Methods : The neuro-epithelial role of EphrinB2 was verified in-vitro using human corneal limbal epithelial (HCLE) cells and trigeminal ganglia (TG) neurons. The healing progress of scratch assays on confluent HCLE cells was assessed via time-lapse microscopy. TG neurons from Thy1-YFP mice were treated with vehicle, NGF, or EphrinB2, and neuronal growth was quantified using Neurolucida software. In vivo, adult C57 male and female mice (6-8 weeks old, n=6) underwent central 2mm corneal epithelium debridement. Animals received three different eye delivery methods and control mice received only vehicle. The first group received 5 ul subconjunctival injection of recombinant EphrinB2 (R&D System cat # 7397-EB) in PBS. The second group received a pellet insertion with EphrinB2 embedded in HEMA:Sucralfate:GF (5:1:4). The third group was treated with topical EphrinB2 mixed in eye drops containing hyaluronidase, three times daily for five days. Corneal epithelial closure was assessed via slit lamp and analyzed with FIJI. Corneas were harvested at 14 days, immunostained with B-3 Tubulin, and imaged using a Zeiss AxioObserver fluorescent microscope. Nerve regeneration was traced and quantified using Neurolucida and treatments compared using student’s t-test.

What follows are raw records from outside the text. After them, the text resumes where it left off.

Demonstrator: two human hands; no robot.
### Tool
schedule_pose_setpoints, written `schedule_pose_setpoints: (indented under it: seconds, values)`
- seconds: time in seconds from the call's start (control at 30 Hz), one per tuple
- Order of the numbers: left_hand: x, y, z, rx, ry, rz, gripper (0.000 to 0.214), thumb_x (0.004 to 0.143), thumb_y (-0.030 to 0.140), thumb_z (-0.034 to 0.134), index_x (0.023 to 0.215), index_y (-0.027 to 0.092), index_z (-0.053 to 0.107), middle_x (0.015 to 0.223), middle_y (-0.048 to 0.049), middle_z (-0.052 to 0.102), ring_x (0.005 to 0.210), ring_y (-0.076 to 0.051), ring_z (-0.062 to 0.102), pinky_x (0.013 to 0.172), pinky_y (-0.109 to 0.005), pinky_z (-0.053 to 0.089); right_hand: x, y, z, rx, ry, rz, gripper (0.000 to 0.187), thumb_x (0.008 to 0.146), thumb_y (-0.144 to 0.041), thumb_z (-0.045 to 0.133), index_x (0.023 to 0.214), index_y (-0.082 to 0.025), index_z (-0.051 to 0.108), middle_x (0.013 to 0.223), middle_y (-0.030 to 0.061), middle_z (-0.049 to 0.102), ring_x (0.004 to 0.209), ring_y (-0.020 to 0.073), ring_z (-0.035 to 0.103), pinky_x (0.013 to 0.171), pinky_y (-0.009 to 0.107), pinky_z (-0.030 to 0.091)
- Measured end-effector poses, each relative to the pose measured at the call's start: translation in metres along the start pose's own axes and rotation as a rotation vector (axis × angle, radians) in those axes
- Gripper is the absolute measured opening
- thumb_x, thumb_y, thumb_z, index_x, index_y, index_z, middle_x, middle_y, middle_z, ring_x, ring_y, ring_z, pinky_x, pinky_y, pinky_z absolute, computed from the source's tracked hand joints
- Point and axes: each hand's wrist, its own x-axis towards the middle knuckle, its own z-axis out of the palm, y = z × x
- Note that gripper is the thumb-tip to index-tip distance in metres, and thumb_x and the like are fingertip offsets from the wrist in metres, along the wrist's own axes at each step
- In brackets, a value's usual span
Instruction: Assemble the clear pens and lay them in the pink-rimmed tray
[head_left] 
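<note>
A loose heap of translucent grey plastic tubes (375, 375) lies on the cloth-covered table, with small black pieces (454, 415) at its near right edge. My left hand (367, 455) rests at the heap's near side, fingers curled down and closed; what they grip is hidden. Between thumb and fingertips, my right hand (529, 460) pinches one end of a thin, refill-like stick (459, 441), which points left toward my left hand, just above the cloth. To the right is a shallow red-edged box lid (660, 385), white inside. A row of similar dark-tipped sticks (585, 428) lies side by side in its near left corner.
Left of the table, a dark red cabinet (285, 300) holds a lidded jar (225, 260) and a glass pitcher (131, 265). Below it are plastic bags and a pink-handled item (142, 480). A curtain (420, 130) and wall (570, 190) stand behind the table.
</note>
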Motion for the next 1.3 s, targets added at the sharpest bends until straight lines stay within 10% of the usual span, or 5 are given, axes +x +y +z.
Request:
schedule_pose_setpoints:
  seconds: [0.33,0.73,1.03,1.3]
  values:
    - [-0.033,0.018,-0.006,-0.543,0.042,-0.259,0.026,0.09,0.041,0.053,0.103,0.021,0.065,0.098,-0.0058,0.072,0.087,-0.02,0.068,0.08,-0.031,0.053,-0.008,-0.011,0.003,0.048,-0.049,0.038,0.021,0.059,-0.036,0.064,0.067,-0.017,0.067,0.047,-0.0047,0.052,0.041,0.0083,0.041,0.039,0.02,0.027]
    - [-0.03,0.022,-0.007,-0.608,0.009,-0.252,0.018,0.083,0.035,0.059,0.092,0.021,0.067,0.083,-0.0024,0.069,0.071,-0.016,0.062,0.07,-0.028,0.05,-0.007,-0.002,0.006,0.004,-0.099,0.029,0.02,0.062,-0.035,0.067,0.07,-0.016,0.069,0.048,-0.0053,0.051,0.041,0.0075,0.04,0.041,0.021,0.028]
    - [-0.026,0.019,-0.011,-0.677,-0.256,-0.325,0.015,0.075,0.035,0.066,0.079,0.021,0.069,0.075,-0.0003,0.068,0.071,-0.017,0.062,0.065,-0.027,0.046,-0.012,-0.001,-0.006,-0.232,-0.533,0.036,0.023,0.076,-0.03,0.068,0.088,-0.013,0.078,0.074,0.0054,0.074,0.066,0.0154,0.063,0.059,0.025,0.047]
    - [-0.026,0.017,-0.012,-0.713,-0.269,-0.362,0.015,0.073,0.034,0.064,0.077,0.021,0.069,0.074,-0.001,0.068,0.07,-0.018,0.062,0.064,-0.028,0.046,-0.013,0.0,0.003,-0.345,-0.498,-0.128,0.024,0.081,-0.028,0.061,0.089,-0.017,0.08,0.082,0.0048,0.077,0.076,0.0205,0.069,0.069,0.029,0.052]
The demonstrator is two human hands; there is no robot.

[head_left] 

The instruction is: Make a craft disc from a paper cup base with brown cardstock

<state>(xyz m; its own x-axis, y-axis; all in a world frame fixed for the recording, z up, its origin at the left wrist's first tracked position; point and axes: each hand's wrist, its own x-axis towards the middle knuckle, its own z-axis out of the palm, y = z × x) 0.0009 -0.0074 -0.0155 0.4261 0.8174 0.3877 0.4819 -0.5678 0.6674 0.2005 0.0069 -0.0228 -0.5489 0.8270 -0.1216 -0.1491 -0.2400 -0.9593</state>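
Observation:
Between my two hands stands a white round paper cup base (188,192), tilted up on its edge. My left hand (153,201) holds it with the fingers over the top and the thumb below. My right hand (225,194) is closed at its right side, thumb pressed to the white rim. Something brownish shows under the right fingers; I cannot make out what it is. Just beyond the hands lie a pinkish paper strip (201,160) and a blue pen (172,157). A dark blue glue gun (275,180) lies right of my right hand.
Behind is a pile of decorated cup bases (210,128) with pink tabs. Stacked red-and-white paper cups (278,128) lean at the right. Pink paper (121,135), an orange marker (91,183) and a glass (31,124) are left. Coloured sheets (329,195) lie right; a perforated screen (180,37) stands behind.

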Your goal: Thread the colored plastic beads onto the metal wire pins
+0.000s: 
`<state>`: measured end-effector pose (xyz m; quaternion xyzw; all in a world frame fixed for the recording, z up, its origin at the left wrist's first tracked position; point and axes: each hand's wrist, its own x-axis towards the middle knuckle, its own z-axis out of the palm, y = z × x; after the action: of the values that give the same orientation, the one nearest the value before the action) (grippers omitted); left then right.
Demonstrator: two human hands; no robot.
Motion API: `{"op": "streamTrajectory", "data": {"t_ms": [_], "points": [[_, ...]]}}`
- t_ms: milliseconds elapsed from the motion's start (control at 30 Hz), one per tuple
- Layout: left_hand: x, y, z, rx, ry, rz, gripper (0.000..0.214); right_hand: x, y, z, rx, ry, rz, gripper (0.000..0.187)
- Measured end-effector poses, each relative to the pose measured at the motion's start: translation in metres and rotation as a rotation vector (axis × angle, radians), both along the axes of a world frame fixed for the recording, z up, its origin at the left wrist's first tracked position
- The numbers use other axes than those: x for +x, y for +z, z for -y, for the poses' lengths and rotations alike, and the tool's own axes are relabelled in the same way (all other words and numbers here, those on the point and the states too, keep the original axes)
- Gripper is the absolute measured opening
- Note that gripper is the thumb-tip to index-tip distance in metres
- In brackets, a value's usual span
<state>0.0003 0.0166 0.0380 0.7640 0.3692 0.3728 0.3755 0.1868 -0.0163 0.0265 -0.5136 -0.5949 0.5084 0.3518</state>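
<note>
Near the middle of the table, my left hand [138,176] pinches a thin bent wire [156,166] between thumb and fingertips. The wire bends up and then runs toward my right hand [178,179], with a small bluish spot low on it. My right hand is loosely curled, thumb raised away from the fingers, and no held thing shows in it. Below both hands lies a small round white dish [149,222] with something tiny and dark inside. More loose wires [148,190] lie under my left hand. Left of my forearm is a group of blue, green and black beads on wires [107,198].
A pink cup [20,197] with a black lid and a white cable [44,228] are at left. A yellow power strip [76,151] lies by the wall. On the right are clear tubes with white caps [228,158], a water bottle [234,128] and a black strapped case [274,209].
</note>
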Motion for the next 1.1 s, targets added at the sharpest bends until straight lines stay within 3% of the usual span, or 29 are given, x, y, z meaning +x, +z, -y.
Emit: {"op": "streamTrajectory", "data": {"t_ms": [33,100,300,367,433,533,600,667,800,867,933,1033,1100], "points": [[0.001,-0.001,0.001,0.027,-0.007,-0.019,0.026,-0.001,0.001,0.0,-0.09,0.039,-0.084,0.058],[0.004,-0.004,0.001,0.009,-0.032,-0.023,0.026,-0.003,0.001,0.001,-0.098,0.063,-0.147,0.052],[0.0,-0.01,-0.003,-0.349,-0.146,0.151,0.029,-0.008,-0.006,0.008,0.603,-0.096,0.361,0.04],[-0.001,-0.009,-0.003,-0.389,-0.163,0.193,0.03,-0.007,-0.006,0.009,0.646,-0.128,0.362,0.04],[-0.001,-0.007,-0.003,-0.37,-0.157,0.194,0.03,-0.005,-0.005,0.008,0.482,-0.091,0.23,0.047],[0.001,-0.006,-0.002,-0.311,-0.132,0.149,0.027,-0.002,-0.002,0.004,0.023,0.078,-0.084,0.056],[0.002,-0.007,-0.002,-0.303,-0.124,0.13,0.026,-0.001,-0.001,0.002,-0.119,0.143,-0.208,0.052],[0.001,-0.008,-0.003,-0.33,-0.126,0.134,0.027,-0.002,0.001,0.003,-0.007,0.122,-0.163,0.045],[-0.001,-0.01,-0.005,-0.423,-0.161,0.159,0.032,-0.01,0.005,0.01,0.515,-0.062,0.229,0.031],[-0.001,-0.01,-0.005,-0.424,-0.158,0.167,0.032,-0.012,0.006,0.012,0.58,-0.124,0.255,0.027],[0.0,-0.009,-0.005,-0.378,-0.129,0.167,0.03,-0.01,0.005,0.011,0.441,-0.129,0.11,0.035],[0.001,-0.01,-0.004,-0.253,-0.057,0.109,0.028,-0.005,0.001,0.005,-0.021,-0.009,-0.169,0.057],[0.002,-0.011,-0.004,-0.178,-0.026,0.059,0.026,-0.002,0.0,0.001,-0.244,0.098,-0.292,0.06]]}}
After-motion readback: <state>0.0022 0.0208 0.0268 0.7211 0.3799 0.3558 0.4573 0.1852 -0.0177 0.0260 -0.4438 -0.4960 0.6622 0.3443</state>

Results : EphrinB2 significantly accelerated wound closure in HCLE cells and induces potent neurite growth from TG neurons, exhibiting superior results than NGF treated neurons (p=0.02). In vivo, epithelial closure occurs faster in the subconjunctival group healing earlier than vehicle controls. No substantial differences were observed in the pellet or eye drop groups. The analysis of nerve regeneration showed that only pellet insertion demonstrated a significant effect on sub-basal nerve recovery (p=0.0317).

Conclusions : Among the three delivery methods tested, pellet insertion exhibits the most promise in promoting sub-basal nerve recovery following eye injury, which is probably due to the slow release of EphrinB2. Future studies will incorporate the use of nanoparticles to provide longer permanency of the therapeutics in the injured cornea.

This abstract was presented at the 2024 ARVO Annual Meeting, held in Seattle, WA, May 5-9, 2024.